Welcome to the Hood
In common parlance, "the hood" refers to whatever section of town you live in and feel at home. It's an abbreviated term for the neighborhood. In my hood today, I'd like to talk a bit about the importance of lens hoods. Because neighbors want to be helpful when they can. Welcome to the lens hood neighborhood.
I'm a big fan of using lens hoods. Using one may seem like a hassle initially, but it can quickly become a habit if you let it. And there are plenty of reasons you might want to make it one of yours.
People sometimes figure they don't need a lens hood unless they're shooting into the sun. If the sun is way out of the frame, you won't likely suffer from lens flare. But that's not the only source of light. Look around you right now. No matter where you may be reading this, you can see your surroundings only because they either emit light as the sun does or reflect it. When light falls on an object, it absorbs specific wavelengths and reflects others. The combination of wavelengths it reflects determines the color we see when we look at that object.

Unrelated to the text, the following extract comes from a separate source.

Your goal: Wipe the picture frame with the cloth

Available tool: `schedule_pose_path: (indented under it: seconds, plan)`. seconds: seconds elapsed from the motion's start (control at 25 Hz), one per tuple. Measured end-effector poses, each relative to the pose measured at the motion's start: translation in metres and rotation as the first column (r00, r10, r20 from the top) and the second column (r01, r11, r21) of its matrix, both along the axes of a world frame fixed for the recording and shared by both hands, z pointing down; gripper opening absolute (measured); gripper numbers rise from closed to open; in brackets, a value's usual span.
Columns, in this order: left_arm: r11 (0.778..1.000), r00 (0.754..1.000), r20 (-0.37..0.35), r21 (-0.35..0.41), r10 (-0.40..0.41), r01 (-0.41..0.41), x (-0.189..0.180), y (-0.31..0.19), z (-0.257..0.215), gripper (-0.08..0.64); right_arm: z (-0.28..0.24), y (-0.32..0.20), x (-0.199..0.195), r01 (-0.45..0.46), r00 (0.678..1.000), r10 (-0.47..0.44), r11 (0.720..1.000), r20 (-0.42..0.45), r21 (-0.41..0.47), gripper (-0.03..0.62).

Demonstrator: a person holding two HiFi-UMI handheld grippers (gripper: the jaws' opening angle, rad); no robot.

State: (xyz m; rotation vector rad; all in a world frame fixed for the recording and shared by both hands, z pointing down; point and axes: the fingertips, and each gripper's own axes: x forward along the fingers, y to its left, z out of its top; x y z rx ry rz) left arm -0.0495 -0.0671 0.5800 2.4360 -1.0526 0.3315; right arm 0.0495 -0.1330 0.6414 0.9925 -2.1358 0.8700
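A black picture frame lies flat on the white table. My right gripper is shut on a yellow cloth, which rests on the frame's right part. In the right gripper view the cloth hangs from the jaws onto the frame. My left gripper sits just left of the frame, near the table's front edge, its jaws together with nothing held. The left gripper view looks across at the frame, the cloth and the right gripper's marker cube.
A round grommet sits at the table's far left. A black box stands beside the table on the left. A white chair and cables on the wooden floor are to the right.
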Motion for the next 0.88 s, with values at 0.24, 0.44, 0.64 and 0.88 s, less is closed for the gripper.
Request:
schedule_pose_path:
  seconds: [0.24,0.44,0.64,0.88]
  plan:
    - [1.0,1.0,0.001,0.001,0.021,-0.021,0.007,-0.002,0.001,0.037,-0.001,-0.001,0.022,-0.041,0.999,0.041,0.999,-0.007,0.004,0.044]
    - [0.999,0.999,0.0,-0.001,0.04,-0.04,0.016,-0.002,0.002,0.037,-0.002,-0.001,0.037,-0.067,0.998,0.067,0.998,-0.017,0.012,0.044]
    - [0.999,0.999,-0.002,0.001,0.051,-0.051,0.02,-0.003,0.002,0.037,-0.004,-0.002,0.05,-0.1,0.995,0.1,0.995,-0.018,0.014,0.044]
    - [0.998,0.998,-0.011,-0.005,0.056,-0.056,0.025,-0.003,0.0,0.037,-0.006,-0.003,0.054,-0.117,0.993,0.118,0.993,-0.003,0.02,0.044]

That object isn't beaming its particular shade of light only into our eyes and cameras. It's sending it out every which way to become what we call "ambient light." Some of that light will surely fall on the front element of your lens, decreasing contrast by muddying the waters. Yore camera doesn't discriminate. It records whatever light enters the lens during the exposure. A lens hood blocks stray light from hitting your lens' front element. It, too, doesn't discriminate. If the sun is nearby, a hood can help shield your lens. But the ever-present ambient light will be, too. Sunny skies or completely overcast, it doesn't matter. Ambient light surrounds us. The more of it you can keep off your lens, the better.
A lens hood can also help protect your lens in case of a fall. I keep a lens cap on top of every lens I own. It comes off when I'm shooting, but when I am, it's fitted with the proper hood for that lens model. Lenses are notoriously front-heavy. The odds are it will land face down if you drop it. Some people advocate "protective" filters, but I prefer protective hoods. A thin pane of filter glass can absorb minimal impact energy, but it will do a fantastic job holding fingerprints and smudges.
Lens hoods also help to keep smudges off your lenses. Since they extend outward, you will be less likely to touch the glass face of the lens accidentally. Demon-possessed tree branches have an additional barrier in their way, too. You have to watch out for branches, sometimes. You won't always realize this until too late. Eventually, it will hit you like a tree branch slapping you in the face, but it has a way of making its point. Still better in my book than getting tree sap on your lens glass. Lens hoods help in all sorts of ways, you see.
I'm sometimes asked about the odd shape of many lens hoods these days. It seems that only generic hoods maintain the full cylindrical shape now. But it's not that they're "cutting corners" to save a few bucks. Computers allow them to optimize the contours, extending further where the rectangle of the frame is cropping anyway, pulling back in the corners where that frame spans the entire image circle. Nobody likes vignetting, so you can believe lens makers have spent a lot of money on perfecting that shape for that lens.
I prefer to use OEM-specified hoods over attempts to invest in generic third-party hoods that claim to cover several lenses. Varying focal lengths make the design of hoods for zoom lenses even more complicated. But there have been third-party hoods produced for Nikon's "big glass." People who put down that kind of money for a lens are often willing to support niche companies that have "out-engineered" the original and built a better mousetrap. Or lens hood, for that matter.
You can often reverse bayonet-mounted filters for storage, mounting them such that their flare extends back over the lens rather than outward from the front — anything to save a bit of space in the bag so you can squeeze in even more. Over the years, I've also found that some can be stacked or nested to save room.
I like it when new lenses come with the proper filter included. Other times, it's mentioned only in passing that you can purchase one separately as an optional accessory. I suppose this keeps the list price for a new lens down, but since I'm going to buy the hood anyway, it strikes me more as a nuisance than a benefit.
I own a fisheye lens that doesn't support the use of filters. But I suppose it's earned the right not to, what with seeing wider than 180 degrees field of view and all. It's hard to keep the sun out of the frame when shooting with a fisheye. But then, it's also hard to keep my feet out of the frame with one. I positioned the camera where a tree was conveniently blocking the sun one time. Sometimes, you have to use what you have on hand to solve a problem.
You could say that lenses feel at home in a lens hood. I'm hoping that I've convinced you of the importance of lens hoods and that you are on your way to developing the lens hood habit. With a bit of practice, you'll soon feel at home in the hood.
Howdy neighbor. Welcome to the hood.